At the same time, some of my own English family members taunted my brother and me, asking whether we wanted to try pork without our Muslim father knowing. My friends thought it was weird that my overprotective dad wouldn’t let me sleep over at their houses or hang out with boys. Wherever I went, even my vaguely foreign name had people asking where I was really from. Ultimately, even my peripheral Muslimness didn’t protect me from the Islamophobia that is entrenched in Britain at every level. Living between two religious identities as a child didn’t liberate me — it did the opposite.
But it later pushed me to search for something that would make me feel whole, and I found myself drawn to being Muslim in more than just name. As a teenager, I learned how to pray and started to wear the hijab, desperately trying to make up for the gaps in my early knowledge.
While I was healing on the inside, on the outside things weren’t as tranquil. My non-Muslim family were alarmed — offended, even — by my new overly Muslim appearance, ignoring me at family events and making underhand comments about my “radical” look. It seemed I had broken an unspoken rule and chosen a side — and for my English relatives, it wasn’t the right one.
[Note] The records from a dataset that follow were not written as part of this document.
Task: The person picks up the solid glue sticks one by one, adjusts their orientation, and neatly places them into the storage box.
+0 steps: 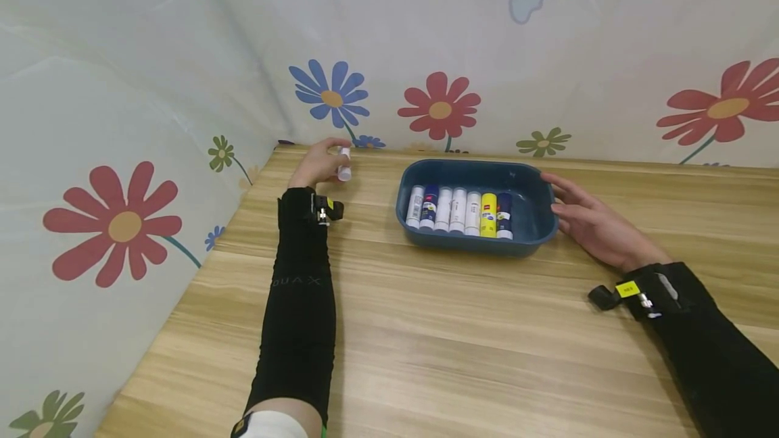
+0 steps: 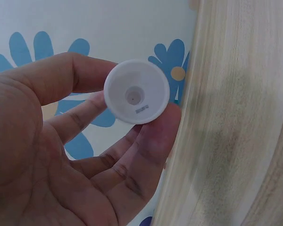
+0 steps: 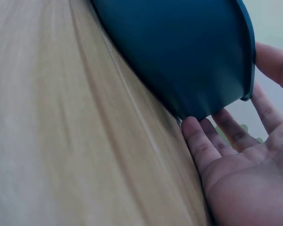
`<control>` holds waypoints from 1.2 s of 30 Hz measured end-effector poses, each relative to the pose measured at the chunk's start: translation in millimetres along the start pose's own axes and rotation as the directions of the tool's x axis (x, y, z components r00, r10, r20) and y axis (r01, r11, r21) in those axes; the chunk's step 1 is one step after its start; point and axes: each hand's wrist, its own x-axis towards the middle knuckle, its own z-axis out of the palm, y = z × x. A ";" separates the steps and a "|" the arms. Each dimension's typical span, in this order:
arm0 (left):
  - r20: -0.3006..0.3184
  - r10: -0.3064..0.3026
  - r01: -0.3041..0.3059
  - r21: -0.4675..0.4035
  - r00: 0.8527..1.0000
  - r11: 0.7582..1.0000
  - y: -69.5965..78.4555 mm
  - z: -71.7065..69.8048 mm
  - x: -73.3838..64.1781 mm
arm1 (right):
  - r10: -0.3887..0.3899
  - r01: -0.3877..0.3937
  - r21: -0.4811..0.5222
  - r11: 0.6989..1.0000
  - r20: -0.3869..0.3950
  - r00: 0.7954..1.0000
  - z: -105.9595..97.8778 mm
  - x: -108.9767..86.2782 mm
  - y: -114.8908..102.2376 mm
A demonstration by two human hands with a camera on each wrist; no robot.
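Note:
At the far left of the table, my left hand (image 1: 315,164) pinches a white glue stick (image 1: 344,169) between thumb and fingers. In the left wrist view the round, hollow end of this glue stick (image 2: 125,106) faces the camera. A dark blue plastic bin (image 1: 475,245) stands right of it, holding a row of glue sticks (image 1: 458,211) in white, dark blue and yellow. My right hand (image 1: 593,227) touches the bin's right end with its fingers spread. Seen from the right wrist, the fingertips (image 3: 191,126) lie against the outer wall, low by the tabletop.
The wood-grain table (image 1: 426,336) meets a flower-printed curtain (image 1: 389,39) along its back and left edges. Inside the bin, the row of glue sticks lies toward the left, and bare floor shows at the right end.

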 end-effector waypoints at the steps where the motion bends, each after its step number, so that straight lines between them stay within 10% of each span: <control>1: 0.003 0.001 -0.001 0.004 1.000 1.000 0.5 0.0 -0.2 | 0.002 -0.002 0.000 1.000 -0.001 1.000 0.0 0.1 0.0; 16: 0.127 0.015 -0.006 -0.072 0.992 0.997 37.7 8.9 -22.5 | -0.010 0.009 0.016 1.000 0.013 1.000 -0.7 0.8 0.6; 36: 0.233 0.100 -0.086 -0.071 0.967 0.994 35.5 27.3 -9.9 | -0.002 0.002 0.016 1.000 0.001 1.000 -0.9 0.9 0.8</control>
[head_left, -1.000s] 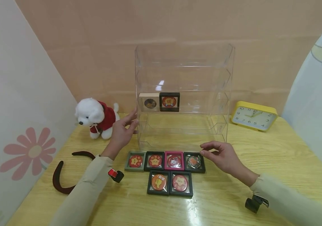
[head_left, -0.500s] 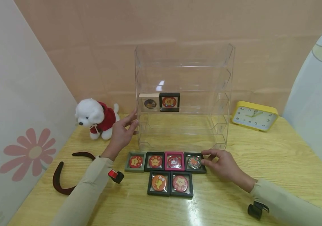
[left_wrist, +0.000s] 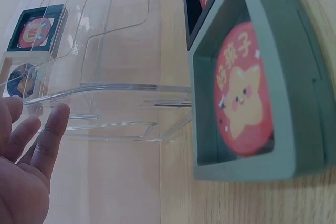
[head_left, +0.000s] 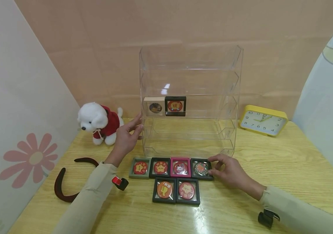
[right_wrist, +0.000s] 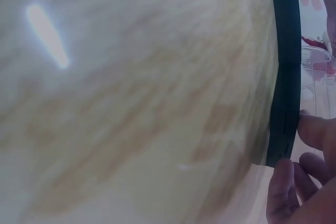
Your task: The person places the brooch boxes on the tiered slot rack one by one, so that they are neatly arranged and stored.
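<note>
My left hand (head_left: 128, 138) is beside the left wall of a clear acrylic tiered rack (head_left: 191, 133), its fingers extended at that wall. Two small display frames stand on a rack tier: a cream frame (head_left: 154, 99) and a black frame with a red badge (head_left: 175, 106). Before the rack lies a row of framed round badges: green (head_left: 139, 168), black with a star badge (head_left: 160, 167), pink (head_left: 180, 167) and, at the right end, a black frame with a dark green and orange badge (head_left: 201, 169). My right hand (head_left: 232, 171) pinches the last one's right edge.
Two more black frames, with an orange thumb badge (head_left: 164, 190) and a pink star badge (head_left: 187, 190), lie nearer me. A white plush dog (head_left: 99, 122) and dark curved band (head_left: 62, 188) are at left; a yellow clock (head_left: 263, 120) is at right.
My right hand has come slightly down and its thumb and fingers have closed on the right edge of the end black frame. My left hand stays at the rack.
</note>
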`<state>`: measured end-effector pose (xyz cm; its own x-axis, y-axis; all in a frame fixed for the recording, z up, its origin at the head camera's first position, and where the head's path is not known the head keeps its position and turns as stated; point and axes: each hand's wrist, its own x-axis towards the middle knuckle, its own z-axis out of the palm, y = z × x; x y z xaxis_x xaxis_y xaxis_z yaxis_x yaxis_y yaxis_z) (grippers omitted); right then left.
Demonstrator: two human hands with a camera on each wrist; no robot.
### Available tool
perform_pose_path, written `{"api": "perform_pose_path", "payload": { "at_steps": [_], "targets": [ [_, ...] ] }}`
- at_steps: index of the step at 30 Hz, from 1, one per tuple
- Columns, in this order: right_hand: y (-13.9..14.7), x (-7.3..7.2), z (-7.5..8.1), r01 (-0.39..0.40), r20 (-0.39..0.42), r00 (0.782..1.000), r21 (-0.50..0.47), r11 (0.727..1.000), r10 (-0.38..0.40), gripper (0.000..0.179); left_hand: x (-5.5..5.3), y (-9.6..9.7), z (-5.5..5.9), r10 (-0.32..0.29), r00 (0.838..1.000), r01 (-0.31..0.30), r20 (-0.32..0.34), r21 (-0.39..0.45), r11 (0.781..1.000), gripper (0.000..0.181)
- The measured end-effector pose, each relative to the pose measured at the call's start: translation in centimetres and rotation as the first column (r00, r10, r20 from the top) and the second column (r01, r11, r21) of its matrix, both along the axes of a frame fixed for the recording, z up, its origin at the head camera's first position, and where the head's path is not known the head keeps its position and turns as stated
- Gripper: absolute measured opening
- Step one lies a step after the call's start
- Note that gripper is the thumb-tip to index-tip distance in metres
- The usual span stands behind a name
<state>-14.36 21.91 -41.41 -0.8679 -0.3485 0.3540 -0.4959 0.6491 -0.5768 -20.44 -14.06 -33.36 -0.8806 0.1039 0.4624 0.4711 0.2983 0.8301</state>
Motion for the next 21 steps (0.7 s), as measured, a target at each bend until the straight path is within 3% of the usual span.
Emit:
{"api": "perform_pose_path", "payload": {
  "at_steps": [8,21],
  "targets": [
    [0.2,0.4,0.4,-0.017,0.034,0.999,0.006,1.000,0.017,0.045,0.0,0.0,-0.1,-0.003,1.000,0.003,-0.020,0.007,1.000,0.044],
    [0.3,0.8,1.1,-0.019,0.119,0.993,0.111,0.994,0.006,0.054,0.0,0.0,-0.1,-0.002,1.000,0.002,0.007,0.013,1.000,0.044]
  ]
}}
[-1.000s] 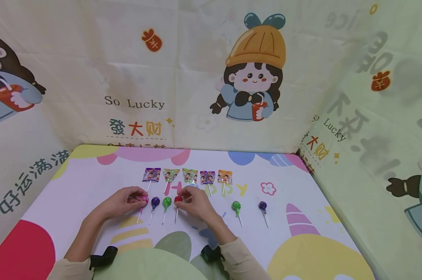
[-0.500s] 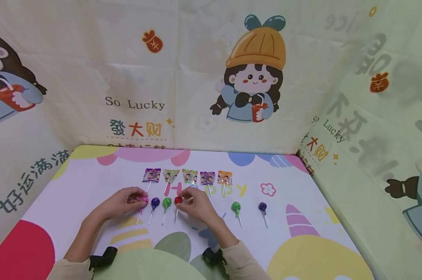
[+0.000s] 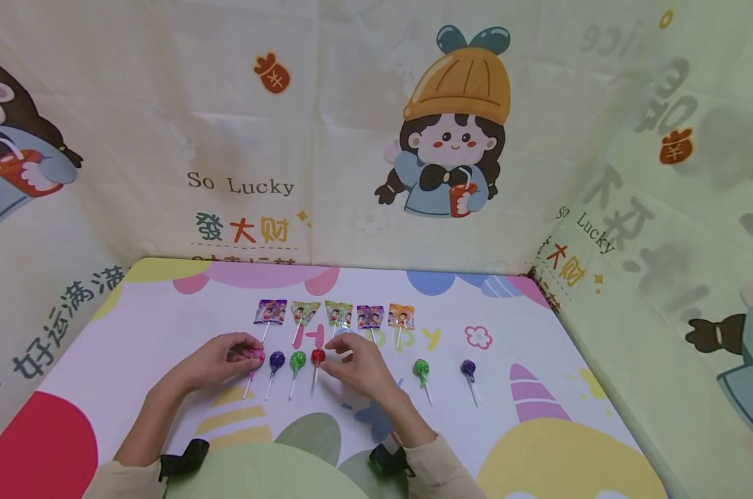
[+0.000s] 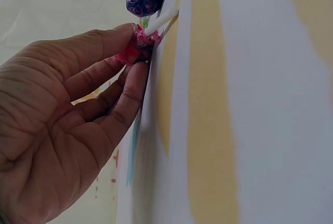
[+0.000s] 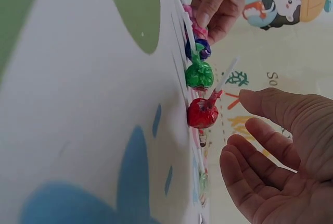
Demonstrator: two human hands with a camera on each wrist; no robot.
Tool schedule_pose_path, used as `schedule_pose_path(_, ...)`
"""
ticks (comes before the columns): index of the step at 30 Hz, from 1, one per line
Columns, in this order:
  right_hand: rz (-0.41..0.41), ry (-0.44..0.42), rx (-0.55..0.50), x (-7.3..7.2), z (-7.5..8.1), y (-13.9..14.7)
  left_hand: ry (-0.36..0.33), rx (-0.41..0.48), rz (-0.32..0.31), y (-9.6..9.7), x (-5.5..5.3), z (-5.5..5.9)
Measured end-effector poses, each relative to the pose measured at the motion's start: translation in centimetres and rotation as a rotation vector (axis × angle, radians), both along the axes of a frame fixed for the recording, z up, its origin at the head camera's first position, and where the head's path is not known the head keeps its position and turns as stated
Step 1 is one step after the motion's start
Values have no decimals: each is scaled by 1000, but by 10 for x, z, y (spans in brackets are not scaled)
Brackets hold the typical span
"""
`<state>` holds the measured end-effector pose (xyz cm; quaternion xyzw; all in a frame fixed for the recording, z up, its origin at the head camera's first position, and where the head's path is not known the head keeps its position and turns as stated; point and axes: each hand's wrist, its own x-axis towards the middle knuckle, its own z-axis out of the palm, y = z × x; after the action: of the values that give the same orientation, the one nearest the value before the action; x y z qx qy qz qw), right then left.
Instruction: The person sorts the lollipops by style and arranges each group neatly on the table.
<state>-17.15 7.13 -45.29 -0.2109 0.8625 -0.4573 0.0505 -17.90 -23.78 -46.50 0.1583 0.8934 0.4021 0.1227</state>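
Note:
My left hand (image 3: 220, 359) pinches the head of a pink lollipop (image 4: 135, 52) between thumb and fingers, at the left end of the near row. To its right lie a purple lollipop (image 3: 277, 360), a green lollipop (image 3: 298, 360) and a red lollipop (image 3: 317, 356), their sticks pointing toward me. Just right of the red one is my right hand (image 3: 359, 366), empty. In the right wrist view its thumb and fingers are spread apart, with a gap between them and the red head.
Behind, a far row of flat wrapped lollipops runs from a purple packet (image 3: 270, 312) to an orange packet (image 3: 401, 316). Farther right lie another green lollipop (image 3: 421, 369) and a dark purple lollipop (image 3: 469, 369). Printed cloth walls (image 3: 351, 138) border the patterned table (image 3: 183, 305).
My right hand has let go of the red lollipop and drawn slightly right, its fingers parting. The left hand stays on the pink lollipop.

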Motion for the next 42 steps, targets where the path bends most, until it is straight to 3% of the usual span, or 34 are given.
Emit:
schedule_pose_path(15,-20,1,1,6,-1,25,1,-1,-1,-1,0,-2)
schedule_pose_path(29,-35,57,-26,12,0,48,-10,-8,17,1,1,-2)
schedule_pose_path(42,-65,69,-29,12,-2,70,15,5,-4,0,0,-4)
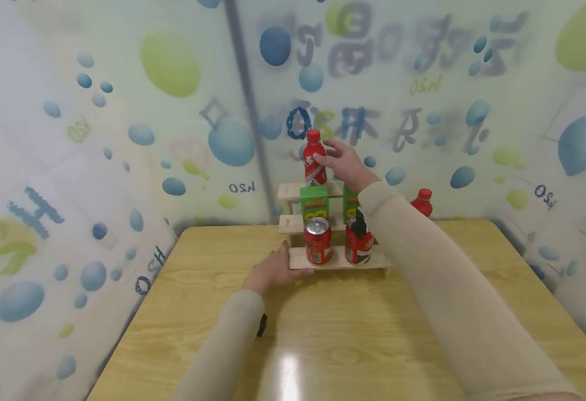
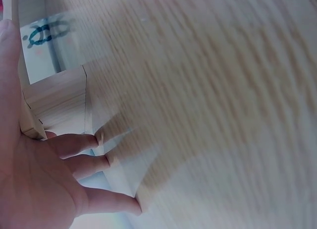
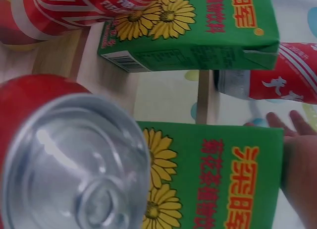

A decade and a half has passed since then, and I’ve come to a place where my Muslim identity is finally something that I embrace unapologetically, even if those closest to me don’t always approve. But every now and again at the great pressure points of life, such as births and deaths, I am reminded how challenging and divisive things within a multifaith family can be — from the vulnerability of being the only hijabi at the funeral of my grandfather, who was like a second father to me, to choosing a name for my son that some relatives can barely pronounce.
There’s nothing like becoming a parent yourself to make you reflect on your own childhood.
And as I look back on the first three years of my son’s life and get ready to mother a new baby again, I realise that I haven’t always been confident inhabiting the category of a Muslim mother, because I never had one of my own. I know how to do all the nurturing that my mother wrapped me in from birth, but when it comes to introducing my child to Islam in a way that is realistic for a toddler, I second-guess myself.
But then there are other times, when I see my son running around the mosque in his thobe with other little children, playing tag to the melody of the Qur’an, when I think maybe I’m not doing too badly after all. Perhaps it’s because of my own multifaith upbringing that I hope to give my children the Muslim childhood I yearned for.